Prompt >>
Reproduce the listing in full, exactly as written, but without images.

Information supplied >>
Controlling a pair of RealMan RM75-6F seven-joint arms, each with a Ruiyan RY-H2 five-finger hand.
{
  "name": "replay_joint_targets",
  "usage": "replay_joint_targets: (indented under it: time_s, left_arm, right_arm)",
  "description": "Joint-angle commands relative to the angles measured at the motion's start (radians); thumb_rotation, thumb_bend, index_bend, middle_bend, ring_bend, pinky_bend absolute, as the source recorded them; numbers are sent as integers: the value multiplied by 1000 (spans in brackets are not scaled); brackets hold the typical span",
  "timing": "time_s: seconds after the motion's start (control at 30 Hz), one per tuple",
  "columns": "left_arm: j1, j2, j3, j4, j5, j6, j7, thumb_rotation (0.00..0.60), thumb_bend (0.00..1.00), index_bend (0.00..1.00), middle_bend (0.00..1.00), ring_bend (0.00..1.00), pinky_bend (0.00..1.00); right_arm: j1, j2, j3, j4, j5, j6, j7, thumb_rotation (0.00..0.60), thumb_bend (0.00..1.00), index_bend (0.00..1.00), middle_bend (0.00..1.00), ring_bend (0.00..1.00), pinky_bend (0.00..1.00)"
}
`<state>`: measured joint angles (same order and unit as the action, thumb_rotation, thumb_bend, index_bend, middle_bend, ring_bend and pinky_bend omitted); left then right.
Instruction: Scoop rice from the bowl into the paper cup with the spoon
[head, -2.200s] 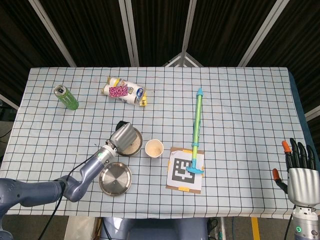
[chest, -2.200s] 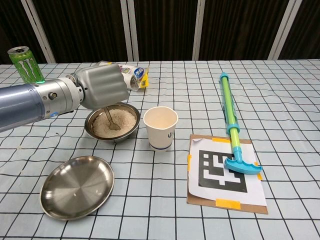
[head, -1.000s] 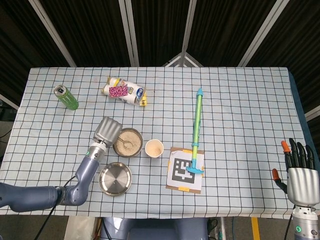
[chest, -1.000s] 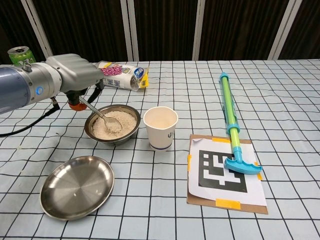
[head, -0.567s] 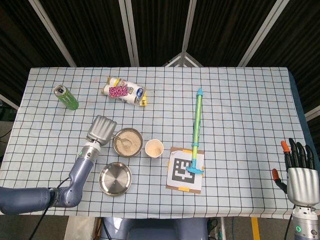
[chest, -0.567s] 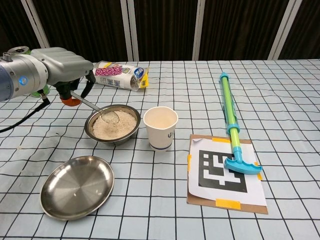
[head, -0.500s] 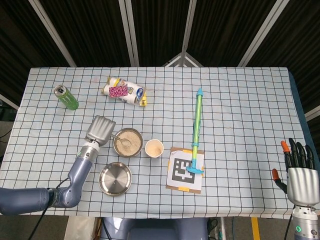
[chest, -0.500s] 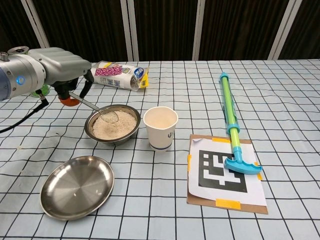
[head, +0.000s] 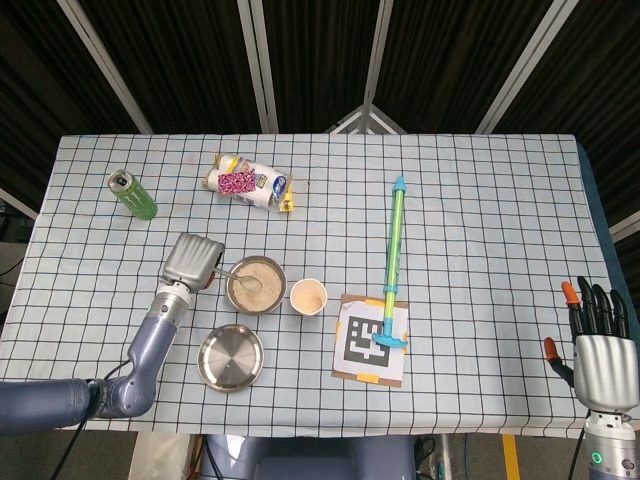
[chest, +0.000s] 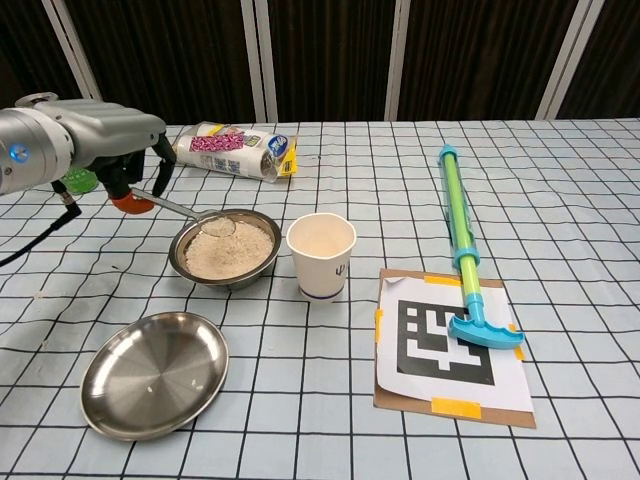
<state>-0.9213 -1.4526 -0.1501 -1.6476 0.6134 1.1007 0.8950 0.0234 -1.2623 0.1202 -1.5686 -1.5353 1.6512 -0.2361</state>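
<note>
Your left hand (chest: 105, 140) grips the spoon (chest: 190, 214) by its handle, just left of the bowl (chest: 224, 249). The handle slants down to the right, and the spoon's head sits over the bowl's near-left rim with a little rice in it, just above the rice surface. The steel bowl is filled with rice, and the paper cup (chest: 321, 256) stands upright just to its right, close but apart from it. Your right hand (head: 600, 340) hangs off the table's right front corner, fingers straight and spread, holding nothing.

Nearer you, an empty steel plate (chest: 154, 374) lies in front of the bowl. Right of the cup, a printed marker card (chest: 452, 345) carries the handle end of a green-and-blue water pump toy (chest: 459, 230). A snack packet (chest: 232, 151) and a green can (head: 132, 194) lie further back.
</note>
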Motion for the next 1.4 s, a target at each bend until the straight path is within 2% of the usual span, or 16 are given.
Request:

Result of this exercise >>
Controlling a pair of RealMan RM75-6F seven-joint arms, each with a Ruiyan RY-H2 five-finger hand.
{
  "name": "replay_joint_targets",
  "usage": "replay_joint_targets: (indented under it: time_s, left_arm, right_arm)",
  "description": "Joint-angle commands relative to the angles measured at the motion's start (radians); thumb_rotation, thumb_bend, index_bend, middle_bend, ring_bend, pinky_bend absolute, as the source recorded them; numbers are sent as integers: the value multiplied by 1000 (spans in brackets are not scaled); brackets hold the typical span",
  "timing": "time_s: seconds after the motion's start (control at 30 Hz), one per tuple",
  "columns": "left_arm: j1, j2, j3, j4, j5, j6, j7, thumb_rotation (0.00..0.60), thumb_bend (0.00..1.00), index_bend (0.00..1.00), middle_bend (0.00..1.00), ring_bend (0.00..1.00), pinky_bend (0.00..1.00); right_arm: j1, j2, j3, j4, j5, j6, j7, thumb_rotation (0.00..0.60), thumb_bend (0.00..1.00), index_bend (0.00..1.00), middle_bend (0.00..1.00), ring_bend (0.00..1.00), pinky_bend (0.00..1.00)"
}
`<state>`: measured joint angles (same order and unit as the action, thumb_rotation, thumb_bend, index_bend, middle_bend, ring_bend and pinky_bend omitted); left then right.
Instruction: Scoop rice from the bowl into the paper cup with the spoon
[head, -2.200s] 
[chest, -2.200s] 
[head, -1.000s] 
[chest, -1.000s] 
[head, -0.567s] 
[chest, -0.567s] 
[head, -0.500s] 
[chest, -0.500s] 
[head, +0.000s] 
[chest, +0.000s] 
<state>-0.9213 -1.4526 -0.1501 -1.6476 0.6134 1.1007 0.8950 0.0234 -1.2623 0.1202 -1.5686 -1.5353 1.6512 -0.2361</state>
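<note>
Your left hand (chest: 105, 140) grips the spoon (chest: 190, 214) by its handle, just left of the bowl (chest: 224, 249). The handle slants down to the right, and the spoon's head sits over the bowl's near-left rim with a little rice in it, just above the rice surface. The steel bowl is filled with rice, and the paper cup (chest: 321, 256) stands upright just to its right, close but apart from it. Your right hand (head: 600, 340) hangs off the table's right front corner, fingers straight and spread, holding nothing.

Nearer you, an empty steel plate (chest: 154, 374) lies in front of the bowl. Right of the cup, a printed marker card (chest: 452, 345) carries the handle end of a green-and-blue water pump toy (chest: 459, 230). A snack packet (chest: 232, 151) and a green can (head: 132, 194) lie further back.
</note>
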Motion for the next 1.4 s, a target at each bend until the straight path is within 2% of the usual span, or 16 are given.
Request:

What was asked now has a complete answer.